INTERPóSITAS PERSONAS

Desde que tengo memoria (aunque ya no tengo), rechazo como lector algo que considero un vicio de escritor, que es el empleo del protagonista como álter ego que el autor usa para proyectar una imagen interesante, conveniente, atractiva, fascinante. En mi recuerdo de lecturas, creo que ese vicio, que también podría tenerse por un rasgo, proviene (ahora que no recuerdo casi nada del autor cuyo ejemplo paso a dar a continuación) de Cortázar, que en Rayuela, 62 Modelo para armar, y en otras novelas posteriores cuya impresión se disipó entre los cajoneros olvidados de mi cerebro, tenía a su Olivera o sus Calac y Polanco como arquetipos o modelos contemporáneos del argentino de clase media cínico, inteligente y al que no se le escapa una porque ya está de vuelta de todo aunque cada tanto se permita alguna emoción, no sea cosa, che.

En algún momento, y en relación a este asunto, mencioné a tres escritores argentinos cuyas obras aprecio o aprecié en mayor o menor medida (no importan ahora las oscilaciones en el termómetro de la estima), y que en mi opinión habían surfeado en las estelas de aquella oleada cortazariana. Se trataba de Piglia, Saer y Martini. De Piglia, me fastidiaba ese resto no digerido de policial negro norteamericano que servía para que su álter ego Renzi se hiciera el macho duro y seco y armara tríos con pelirrojas ardientes (“¿quién ha visto una pelirroja en Argentina?”. Objeción de poca monta); en Saer me crispaban los nervios y me llevaron a abandonar sus libros esos personajes de intelectuales rosarinos con pretensiones de superior inteligencia que, en pleno abuso del sobreentendido, como si el modo oblicuo de hablar de todo les permitiera colocarse por encima aunque la tragedia les tocara de frente o de refilón: aquello no me parecía el ejercicio de una forma del pudor sino de cancherismo literario; en Martini, por último, hasta me resultaba gracioso cómo Minelli, su álter ego de cabecera, novela tras novela recibía los homenajes casuales y en circunstancias azarosas de los labios de atractivas damas que no ejecutaban precisamente instrumentos autóctonos del Altiplano (Lilia Lemoine dixit).

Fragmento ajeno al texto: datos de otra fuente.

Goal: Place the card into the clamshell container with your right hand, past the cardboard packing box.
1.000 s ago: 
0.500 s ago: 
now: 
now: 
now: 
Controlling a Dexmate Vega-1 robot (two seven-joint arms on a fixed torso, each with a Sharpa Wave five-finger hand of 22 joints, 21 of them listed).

Ahora bien, tras hacer esa mención, esa enumeración, advertí que esa escueta lista de escritores era un recuento de difuntos, por lo que al hacerla me había librado de cualquier réplica del interesado directo. ¿Lo mío había sido avieso, humorístico, o un ejercicio de cobardía? Obre esto a modo de expiación, aunque no creo que el pecado se purgue si no existe el infierno. Lo que sí es cierto es que mi crítica era una manifestación de gustos personales tanto como una supuesta posición de ética literaria, que si tengo espacio alcanzaré a desmenuzar.

La novela de ayer, hoy y siempre, está lejos de cualquier pretensión de pureza literaria; lo que más tienta de ella (al menos a mí) es que se propone como una máquina que prolifera exhibiendo su déficit de forma; de hecho, su gloria es que aumenta de tamaño (y podría seguir así hasta el infinito) porque cada capítulo, cada párrafo y cada palabra “emparcha” lo que les falta al capítulo, párrafo y palabra anteriores, y en esa progresión se pierde de su objetivo original, aunque desde luego lo incluye. Ahora bien ahora bien. Dicho esto, ¿por qué me permití yo señalar como un defecto el impulso de estos tres tigres, el impulso en definitiva trémulo y conmovedor, de instalar en la efímera eternidad del papel una imagen conveniente de su propia persona? ¡Si acabo de decir que el novelista es aquel que puede hacer lo que se le dé la gana, que el propio arte bizarro de la novela se lo exige! Tal vez porque toda tentación alienta en su núcleo la nostalgia por el exceso opuesto, y entonces a veces sueño con libros perfectos (como un círculo o un berrueco) donde el autor, despojado de sí mismo, de toda idea sobre sí y de su propio pensamiento y gustos, se entrega, se sacrifica a su objeto narrativo, se pierde extático en la ajenidad completa, en los planetas de otras estratósferas. Ahora bien ahora bien ahora bien. Entre el error y el extravío también está el acierto.

El otro día fui al teatro Regio a ver una versión de El entenado, dirigida por Irina Alonso. Es un trabajo impresionante donde la interpretación y la adaptación luchan a brazo partido con un texto extraordinario. De Saer, a ciencia cierta.